Solid backend examples/reference implementations

happybeing · October 20, 2018, 11:04am

I’m familiar with the essentials of a Solid platform (necessary to support Solid Pods). That is, LDP storage with some extras such as WebID and Access Control Lists. And I have looked at how node-solid-server achieves this using the file system on a server to host directories of Turtle and other resources as files, alongside access control files.

Are there any other examples, or models of implementation, actual, experimental or discussed?

I’m particularly interested if anyone has tried, or plans to implement the Solid platform on top of a database type structure such as a key/value store, but anything would be of interest.

My interest is in exploring different ways to use the SAFE Network as a backend for Solid. I have implemented a crude (just storage really) Solid platform and demonstrated a Solid app (Solid Plume) running on SAFE Network with minimal modifications to the original app, by emulating the Solid protocol within the browser. For the backend I took the easy way - creating an LDP interface to a file system like API (SAFE NFS) which stored resources, including Turtle files very much like node-solid-server. There is a video and slides presentation of this, including links to the code on the SAFE forum: SAFE Plume demo

Following on from this Maidsafe have been exploring other options and implemented an experimental RDF API which was used to demonstrate a decentralised WedID manager and chat application, all living on SAFE Network, which was shown at DWebSummit 2018: see this SAFE forum topic
(if there’s a better link @bochaco let me know). This ‘proof of concept’ shows a different approach, storing RDF fragments in the key/value based Mutable Data, rather than the approach I used, where the key/value feature is used to store pointers to immutable blobs (corresponding to node-solid-server files).

There’s a topic with more details of how the experimental RDF API stores RDF fragments in the key/value store, so if you want to read about that or ideally give feedback on that see this Solid forum topic.

So to reiterate my question, are there any other examples, models etc. for Solid platform implementation or Linked Data storage, which might help in figuring out other storage backends (not just SAFE)?

bochaco · October 20, 2018, 3:18pm

So this is not stored as an RDF then, right? we are considering that everything should be an RDF, i.e. we think the list of pointers to immutable blobs should also be an RDF.

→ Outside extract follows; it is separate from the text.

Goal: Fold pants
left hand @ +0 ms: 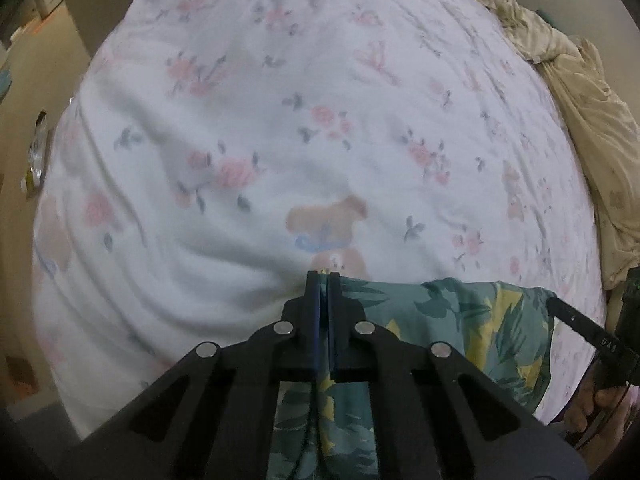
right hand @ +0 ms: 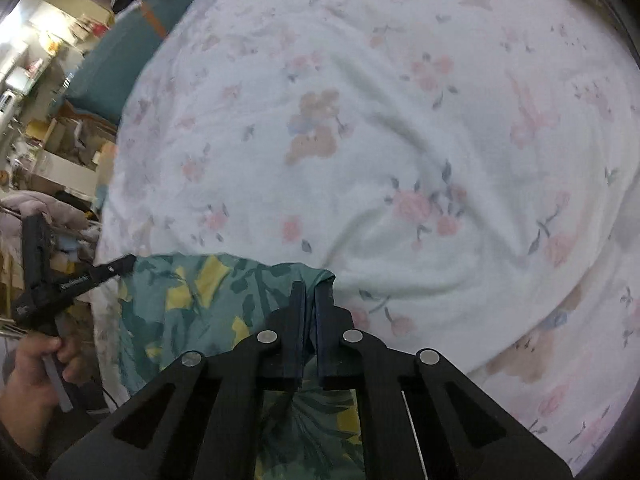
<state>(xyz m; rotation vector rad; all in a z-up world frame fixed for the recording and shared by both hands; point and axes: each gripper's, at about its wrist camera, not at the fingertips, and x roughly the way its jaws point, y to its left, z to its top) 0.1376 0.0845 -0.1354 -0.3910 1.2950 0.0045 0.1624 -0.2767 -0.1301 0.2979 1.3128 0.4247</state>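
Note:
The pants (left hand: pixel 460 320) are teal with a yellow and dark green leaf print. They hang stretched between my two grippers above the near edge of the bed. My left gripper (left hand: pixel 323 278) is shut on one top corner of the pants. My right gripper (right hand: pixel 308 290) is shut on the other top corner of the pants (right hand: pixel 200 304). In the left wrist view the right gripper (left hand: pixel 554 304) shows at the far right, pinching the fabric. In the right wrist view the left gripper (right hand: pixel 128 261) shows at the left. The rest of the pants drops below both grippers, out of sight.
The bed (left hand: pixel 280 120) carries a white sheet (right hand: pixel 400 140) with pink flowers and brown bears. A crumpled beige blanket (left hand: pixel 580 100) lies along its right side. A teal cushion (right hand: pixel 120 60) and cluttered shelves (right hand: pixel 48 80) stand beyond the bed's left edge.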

happybeing · October 20, 2018, 6:11pm

That sentence is describing how I got Solid Plume to work on SAFE. As mentioned, it mirrored how node-solid-server works, ie storing LDP resources as files/blobs, both Turtle and other, arbitrary file types.

acoburn · October 20, 2018, 7:17pm

A small group of us has been working on a Java-based implementation of an LDP server with the intention of making this fully comply with the SOLID specification. It is mostly compliant now, supporting WebACL, WebID and the various LDP container types. It does not support WebID-TLS authentication, but that is coming.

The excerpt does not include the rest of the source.